随意脱下衬衫的比约恩,如倒地般扑向床铺。拉上最后一扇窗帘的女仆们轻手轻脚地退了出去。
静静凝视着天花板的比约恩,不久便轻轻闭上双眼。规律的呼吸声逐渐在昏暗寂静的卧室中弥漫开来。
总之,这屋里的氛围甚是怪异。
在哈尔迪加待了三天,艾尔娜得出了这样的结论。有种难以名状的杂乱、沉闷之感笼罩着整个屋子。若能尽快得到拒绝,她便能返回伯福德,可哈尔迪子爵却迟迟未给出明确答复。
“让我再想想。”鼓起勇气询问,连续几日得到的都是这般回答。
若今日依旧如此,艾尔娜打算彻底放弃。总不能一直以不速之客的身份赖着不走。孙女留下一封信便夜半逃离,奶奶或许会为此忧心忡忡,难以承受。
出去散散步,心情会好些吗?
反复思量的艾尔娜很快改变了主意。想起昨日下午因烦闷出门散步却遭遇的状况,此刻手还在颤抖。在广场上碰到个男人,不停与她搭话,还紧追不舍,艾尔娜只得仓皇而逃。
“小姐!艾尔娜小姐!”伴随着轻快的敲门声,传来一个活泼的声音。正朝窗外张望的艾尔娜急忙拉上窗帘。整理衣衫的片刻,敲门声再次响起。
“是的!请进。”慌乱中的艾尔娜匆匆坐到靠窗的桌子前。不一会儿,门开了,一个女仆端着下午茶的托盘走了进来。
“谢谢。”
“小姐,您别这么客气!我跟您说,您说话自在些。”
“什么?啊……嗯。”艾尔娜静静地看着女仆,脸上泛起羞涩的笑容。
自称丽莎的小女仆负责照料艾尔娜。这是个温柔的女孩,那总是笑眯眯的脸蛋令人印象深刻。虽说很感激大家无微不至的照顾,但面对久未谋面的同龄人,艾尔娜还是略感生疏。自从帕维尔离乡去上大学,这还是头一遭。
皇家艺术院所在的城市原来就是伊什维林。
突然冒出的记忆和迟来的懊悔接踵而至。
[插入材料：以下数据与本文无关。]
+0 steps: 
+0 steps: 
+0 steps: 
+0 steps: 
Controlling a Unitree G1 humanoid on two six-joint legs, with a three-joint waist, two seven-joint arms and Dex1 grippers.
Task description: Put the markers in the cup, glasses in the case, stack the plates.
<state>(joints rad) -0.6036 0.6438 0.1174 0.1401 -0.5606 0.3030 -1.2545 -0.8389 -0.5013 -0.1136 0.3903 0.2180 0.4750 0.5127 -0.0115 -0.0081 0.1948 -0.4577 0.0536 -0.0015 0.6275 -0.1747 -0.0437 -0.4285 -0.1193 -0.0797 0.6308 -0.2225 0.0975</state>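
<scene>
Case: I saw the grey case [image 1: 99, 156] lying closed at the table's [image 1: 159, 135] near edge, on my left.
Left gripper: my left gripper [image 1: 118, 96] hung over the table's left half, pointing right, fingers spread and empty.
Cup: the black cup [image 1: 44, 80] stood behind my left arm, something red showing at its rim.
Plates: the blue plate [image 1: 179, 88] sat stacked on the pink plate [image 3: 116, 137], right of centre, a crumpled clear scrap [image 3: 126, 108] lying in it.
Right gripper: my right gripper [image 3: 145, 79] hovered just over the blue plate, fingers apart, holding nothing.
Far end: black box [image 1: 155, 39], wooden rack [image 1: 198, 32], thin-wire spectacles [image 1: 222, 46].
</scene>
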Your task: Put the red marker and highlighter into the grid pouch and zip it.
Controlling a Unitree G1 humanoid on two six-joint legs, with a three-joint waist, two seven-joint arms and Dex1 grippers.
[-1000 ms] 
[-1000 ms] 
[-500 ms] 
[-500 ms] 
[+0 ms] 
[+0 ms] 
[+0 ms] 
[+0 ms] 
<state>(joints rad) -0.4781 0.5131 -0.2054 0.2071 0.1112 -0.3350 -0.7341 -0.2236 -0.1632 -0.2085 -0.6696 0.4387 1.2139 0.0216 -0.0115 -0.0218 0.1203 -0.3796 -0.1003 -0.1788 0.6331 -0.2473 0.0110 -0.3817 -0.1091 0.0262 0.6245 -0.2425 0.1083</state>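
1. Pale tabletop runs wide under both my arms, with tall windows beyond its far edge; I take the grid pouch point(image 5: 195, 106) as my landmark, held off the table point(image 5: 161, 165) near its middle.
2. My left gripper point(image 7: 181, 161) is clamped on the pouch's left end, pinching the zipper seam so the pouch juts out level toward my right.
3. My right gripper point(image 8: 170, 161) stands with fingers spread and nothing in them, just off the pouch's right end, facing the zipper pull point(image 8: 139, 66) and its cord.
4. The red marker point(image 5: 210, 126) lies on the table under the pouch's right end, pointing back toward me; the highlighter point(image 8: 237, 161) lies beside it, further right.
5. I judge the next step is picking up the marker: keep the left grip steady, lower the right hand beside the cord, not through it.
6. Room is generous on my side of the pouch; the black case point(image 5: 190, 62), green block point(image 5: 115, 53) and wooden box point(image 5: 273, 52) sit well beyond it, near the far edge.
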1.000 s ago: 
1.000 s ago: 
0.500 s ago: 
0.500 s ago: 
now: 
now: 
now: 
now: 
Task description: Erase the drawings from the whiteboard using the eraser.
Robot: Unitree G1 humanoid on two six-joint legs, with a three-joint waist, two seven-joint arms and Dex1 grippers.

真希望能有帕维尔的地址。只因要像夜半出逃般离开,根本无暇去想。
巴登街曾处于极为偏僻之地,哪怕在乡间小镇,去临近的邻居家也得走上足足一个小时,仿若一座孤岛。蛰居于此的巴登男爵夫妇过着与世隔绝的日子,由他们抚养长大的艾尔娜亦是如此。可以说,她对花草和家畜的熟悉程度远超对人的了解。若没有帕维尔,情况必然如此。
“嘿,丽莎。”艾尔娜小心翼翼地唤着名字,正在倒茶的女仆眼睛一亮。
“是,小姐!您说!”
“皇家艺术院离这儿近吗?”
“离车站坐马车大概五站。您要去吗?”
“不。不是那样的。只是,我有点好奇。”艾尔娜赶忙摇头。突然去找帕维尔似乎有些唐突。安静地待着然后离开便好,她实在不想无事生非。
“丽莎,你在哈尔迪家做事,怎么感觉气氛有点乱?”重新坐好的艾尔娜小心翼翼地问出了一直好奇的问题。
“什么?嗯……嗯,嗯?”女仆瞬间变了脸色,避开了视线。
“我不知道这些,小姐。真的。我刚来这宅子。所以……呃……就是说,我真不知道。”
“原来如此。”
“当然。是的。”女仆赶忙将倒好的一杯茶端到面前,却没注意到茶水溅到了桌上。
艾尔娜趁着女仆暂时将目光移向别处,迅速擦去桌上的水渍。还不忘把沾了茶渍的手帕藏起来,不让其显眼。这时,随着敲门声,传来陌生女仆的声音。
“小姐,主人找您。”这正是艾尔娜焦急等待的。